- Rex Leech as depicted in Superboy (vol. 4) #12 (February 1995). Art by Tom Grummett (penciler), Doug Hazlewood (inker), and Tom McCraw (colorist).

Publication information
- Publisher: DC Comics
- First appearance: Superman: The Man of Steel #20 (February 1993)
- Created by: Karl Kesel Tom Grummett Doug Hazlewood

In-story information
- Alter ego: Rex Leech
- Supporting character of: Superboy

= Rex Leech =

Rex Leech is a fictional character in the DC Comics universe. He first appeared in Superman: The Man of Steel #20 in July 1993 and for a time was a regular supporting character in the Superboy line of comics.

==Fictional character biography==
Rex Leech is introduced in the aftermath of "The Death of Superman" event. During Superman's funeral procession, Leech attempts to buy the rights to Jimmy Olsen's picture of Superman dead. Jimmy punches Leech in the face. Leech has his goons threaten to shoot Jimmy in the knees before Robin stops the incident.
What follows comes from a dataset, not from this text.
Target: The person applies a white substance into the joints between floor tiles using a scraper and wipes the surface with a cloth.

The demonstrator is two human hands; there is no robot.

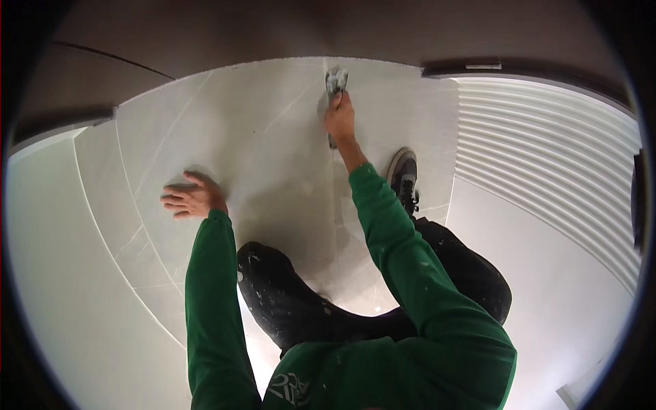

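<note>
My right hand (339,120) is wrapped round a dark, narrow hand tool, which looks like a scraper (336,80). White smears cover its far end, which is close to the base of the dark brown panel; its near end shows below my hand. It lies over a tile joint on the pale veined floor (273,130); whether it touches the tile I cannot tell. My left hand (194,196), holding nothing, leans on the tiles with its fingers spread.
A dark brown panel (273,31) crosses the far side. White ribbed wall panelling (540,130) stands at the right, and a pale smooth wall (48,225) at the left. My shoe (404,171) is on the floor right of my right forearm; my bent knee (260,263) is nearer the middle.
</note>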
Vincent Edge of WGBS uses Leech to recruit a supervillain for the new Superboy to fight, with Edge intending to gain a higher rating on his television station. In exchange, Leech becomes Superboy's sole representative. Superboy is reluctant to hire Leech as his manager, having already been offered a deal by Lex Luthor, until he meets Leech's daughter Roxy, who falls in love with him. Leech manages to secure the exclusive rights to Superman's name and symbol in exchange for half of all profits from merchandising being given to charity.

Leech pushes Superboy's merchandising as far as he could, even attempting to create an animated series based on him. Leech uses most of his money on bad investments, leaving him unable to pay back Mr. Gamboni, whom he owes a large sum. Gamboni sends Copperhead after Leech, but Superboy manages to save both Leech and Roxy.